• [Exercise brief]: The expected result is a verbatim repetition of the lines from the start of the entries through the line containing "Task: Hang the", with the pictures removed.

┌─ Dataset content

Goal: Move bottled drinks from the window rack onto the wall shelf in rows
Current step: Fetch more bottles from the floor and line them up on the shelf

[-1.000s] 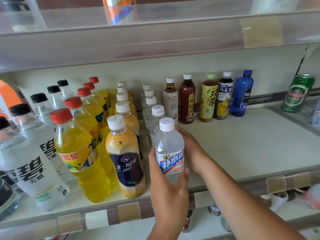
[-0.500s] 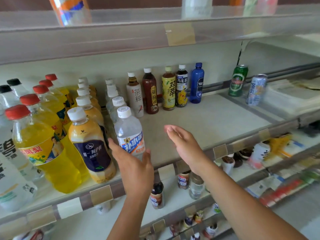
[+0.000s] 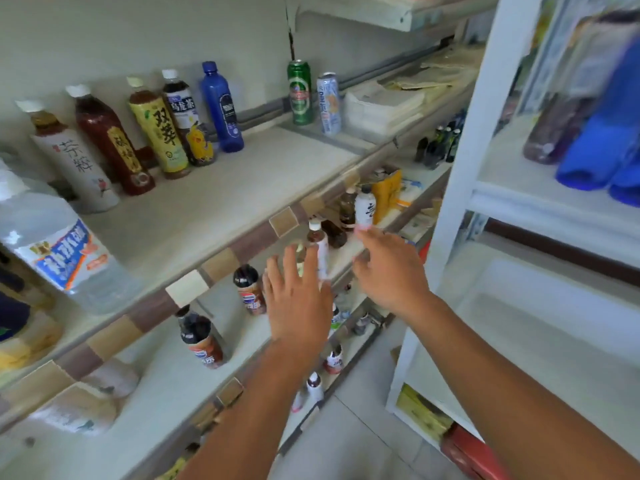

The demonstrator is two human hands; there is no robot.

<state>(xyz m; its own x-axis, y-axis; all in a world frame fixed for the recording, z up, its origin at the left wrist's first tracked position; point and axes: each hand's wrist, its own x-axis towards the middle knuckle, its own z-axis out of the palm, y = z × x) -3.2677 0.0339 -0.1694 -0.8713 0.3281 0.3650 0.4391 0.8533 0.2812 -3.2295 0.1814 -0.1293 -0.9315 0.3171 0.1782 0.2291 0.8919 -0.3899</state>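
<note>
Left hand (image 3: 298, 303), right hand (image 3: 388, 268) released edge-cropped bottle (image 3: 59, 251).

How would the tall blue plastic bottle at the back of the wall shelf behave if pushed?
The tall blue plastic bottle stands upright on a narrow base, so a push near its cap would probably tip it. Its round body would then likely roll. Capped, it should feel firm.

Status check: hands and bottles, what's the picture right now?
Left hand open, empty. Right hand open, empty. Clear water bottle stands at wall shelf front. Nothing between hands and white rack.
</note>
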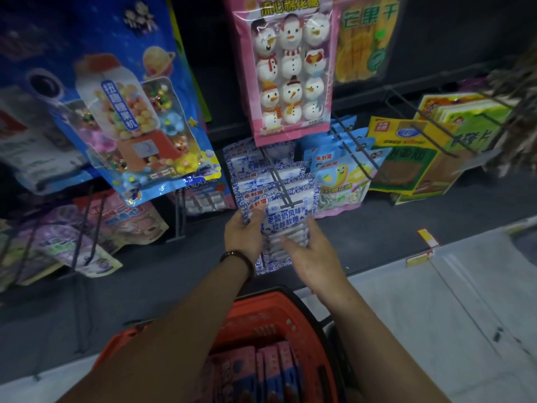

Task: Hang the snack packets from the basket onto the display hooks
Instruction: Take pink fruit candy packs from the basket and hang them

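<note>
The left hand (244, 232), a bracelet (236, 255) at its wrist, pinched the upper left corner of a blue-and-white packet (286, 228), thumb on the front beside a red label. The right hand (315, 258) was loose and spread, with straight fingers reaching along the packet's lower right side. Blur hid whether they touched it.

The packet stood upright, long axis vertical, its printed face toward the person. It lay just beyond the 2 hands and between them. Its top edge met the crossbar tip of a hook (283, 184), which ran out from the dark back panel toward the person. The tip sat over the packet's top middle, closer to the left hand than the right. The left hand, gripping high, looked better placed to steer the top onto the tip, and the right hand to steady the bottom. Whether the hook had already passed through the packet could not be told.

Behind it, matching packets (261, 175) hung on the same hook. A snowman packet (290, 68) hung above, a candy packet (130, 112) to the left and worm packets (340, 175) to the right.

Below the forearms sat an orange basket (252, 318), well apart from the hook, holding pink packets (261, 370) on edge
</note>
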Action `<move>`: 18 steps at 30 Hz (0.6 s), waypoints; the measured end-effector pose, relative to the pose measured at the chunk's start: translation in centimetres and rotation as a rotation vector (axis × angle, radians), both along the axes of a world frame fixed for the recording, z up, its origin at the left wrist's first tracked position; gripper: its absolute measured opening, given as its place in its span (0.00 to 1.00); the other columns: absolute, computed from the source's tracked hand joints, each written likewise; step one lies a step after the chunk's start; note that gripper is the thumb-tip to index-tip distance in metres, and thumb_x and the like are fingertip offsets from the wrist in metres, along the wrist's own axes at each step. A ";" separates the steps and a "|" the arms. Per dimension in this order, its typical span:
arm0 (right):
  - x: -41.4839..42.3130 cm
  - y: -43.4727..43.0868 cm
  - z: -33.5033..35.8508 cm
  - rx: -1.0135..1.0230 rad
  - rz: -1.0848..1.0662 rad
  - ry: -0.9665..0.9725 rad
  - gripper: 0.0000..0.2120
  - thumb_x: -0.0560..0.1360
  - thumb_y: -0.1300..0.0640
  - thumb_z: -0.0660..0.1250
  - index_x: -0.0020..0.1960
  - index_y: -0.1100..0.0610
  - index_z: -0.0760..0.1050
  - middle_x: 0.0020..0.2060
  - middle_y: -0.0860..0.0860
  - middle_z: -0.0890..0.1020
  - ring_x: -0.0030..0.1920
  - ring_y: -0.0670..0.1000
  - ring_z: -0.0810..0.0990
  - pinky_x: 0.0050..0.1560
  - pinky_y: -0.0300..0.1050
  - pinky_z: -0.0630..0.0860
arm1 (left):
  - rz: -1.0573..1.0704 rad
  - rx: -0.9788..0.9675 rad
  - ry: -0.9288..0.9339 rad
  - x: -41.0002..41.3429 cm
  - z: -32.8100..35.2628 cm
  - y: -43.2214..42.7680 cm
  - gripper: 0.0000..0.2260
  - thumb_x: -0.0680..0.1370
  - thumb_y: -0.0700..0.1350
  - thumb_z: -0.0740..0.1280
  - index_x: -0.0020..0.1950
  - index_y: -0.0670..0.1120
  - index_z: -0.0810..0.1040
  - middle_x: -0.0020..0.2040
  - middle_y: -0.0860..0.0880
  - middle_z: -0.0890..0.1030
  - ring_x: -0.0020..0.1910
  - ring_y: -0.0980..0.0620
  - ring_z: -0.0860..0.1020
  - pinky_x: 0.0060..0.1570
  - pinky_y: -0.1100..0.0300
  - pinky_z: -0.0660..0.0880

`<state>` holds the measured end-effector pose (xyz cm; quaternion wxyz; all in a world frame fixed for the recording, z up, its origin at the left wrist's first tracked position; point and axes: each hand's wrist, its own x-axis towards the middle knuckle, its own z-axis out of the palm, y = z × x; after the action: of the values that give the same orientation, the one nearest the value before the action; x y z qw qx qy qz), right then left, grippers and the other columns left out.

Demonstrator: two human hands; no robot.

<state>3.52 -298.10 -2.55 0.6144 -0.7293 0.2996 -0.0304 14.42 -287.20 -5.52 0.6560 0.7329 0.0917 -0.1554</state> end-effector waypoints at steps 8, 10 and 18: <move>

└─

• [Exercise answer]:
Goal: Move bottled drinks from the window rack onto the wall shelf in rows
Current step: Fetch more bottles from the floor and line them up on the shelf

[-1.000s] 
[-0.500s] 
[+0.000s] 

The demonstrator is two human hands; there is no robot.

<state>(xyz m; its own x-axis, y-axis; all in a world frame fixed for the recording, z up, its origin at the left wrist's first tracked position; point and axes: each hand's wrist, its own x-axis towards the middle knuckle, its own z-axis out of the palm, y = z × x) -3.2677 0.0339 -0.1694 -0.8713 0.3281 0.3650 0.4391 0.8533 0.2812 -3.2295 0.1814 -0.1293 -0.9315 0.3171 0.1782 0.2291 0.8919 -0.3899</state>
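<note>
Left hand (image 3: 298, 303), right hand (image 3: 388, 268) released edge-cropped bottle (image 3: 59, 251).

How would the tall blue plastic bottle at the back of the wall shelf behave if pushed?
The tall blue plastic bottle stands upright on a narrow base, so a push near its cap would probably tip it. Its round body would then likely roll. Capped, it should feel firm.

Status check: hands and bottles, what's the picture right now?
Left hand open, empty. Right hand open, empty. Clear water bottle stands at wall shelf front. Nothing between hands and white rack.
</note>
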
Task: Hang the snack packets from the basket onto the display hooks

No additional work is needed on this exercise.